§ **Task requirements**
Look through the listing for the string "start" and copy out every line that holds it.

---- Stored data

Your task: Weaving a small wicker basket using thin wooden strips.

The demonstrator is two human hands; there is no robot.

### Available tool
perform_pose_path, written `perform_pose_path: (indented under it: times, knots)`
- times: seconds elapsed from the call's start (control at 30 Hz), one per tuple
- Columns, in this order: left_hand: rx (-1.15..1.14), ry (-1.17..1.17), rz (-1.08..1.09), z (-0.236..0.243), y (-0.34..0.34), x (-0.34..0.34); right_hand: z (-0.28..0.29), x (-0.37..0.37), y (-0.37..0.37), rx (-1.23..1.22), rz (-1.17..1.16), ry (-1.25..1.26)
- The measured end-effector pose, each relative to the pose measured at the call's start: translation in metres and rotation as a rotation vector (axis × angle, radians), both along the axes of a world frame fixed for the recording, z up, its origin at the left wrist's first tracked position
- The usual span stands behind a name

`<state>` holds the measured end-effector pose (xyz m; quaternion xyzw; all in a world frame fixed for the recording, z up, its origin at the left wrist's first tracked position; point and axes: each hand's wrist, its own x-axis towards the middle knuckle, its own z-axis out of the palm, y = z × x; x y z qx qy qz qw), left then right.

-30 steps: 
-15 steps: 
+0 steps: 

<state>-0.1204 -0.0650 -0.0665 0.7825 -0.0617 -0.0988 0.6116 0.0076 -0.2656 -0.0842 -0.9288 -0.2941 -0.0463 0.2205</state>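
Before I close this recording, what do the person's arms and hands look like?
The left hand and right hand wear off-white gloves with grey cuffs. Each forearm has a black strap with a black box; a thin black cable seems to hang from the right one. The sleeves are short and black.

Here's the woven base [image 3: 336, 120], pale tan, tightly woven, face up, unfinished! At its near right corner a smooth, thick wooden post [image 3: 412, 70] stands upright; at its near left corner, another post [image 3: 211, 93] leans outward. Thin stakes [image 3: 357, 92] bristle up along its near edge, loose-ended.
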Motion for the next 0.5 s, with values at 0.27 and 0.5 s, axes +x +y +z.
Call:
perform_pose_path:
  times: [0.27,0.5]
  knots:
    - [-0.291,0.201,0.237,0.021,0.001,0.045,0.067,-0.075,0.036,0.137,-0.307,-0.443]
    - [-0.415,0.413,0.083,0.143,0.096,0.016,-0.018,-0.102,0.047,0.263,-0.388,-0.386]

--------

§ **Solved exercise**
- times: seconds elapsed from the call's start (control at 30 Hz), one per tuple
- The measured end-effector pose, each relative to the pose measured at the call's start: translation in metres and rotation as a rotation vector (axis × angle, radians), both along the axes of a world frame fixed for the recording, z up, its origin at the left wrist's first tracked position

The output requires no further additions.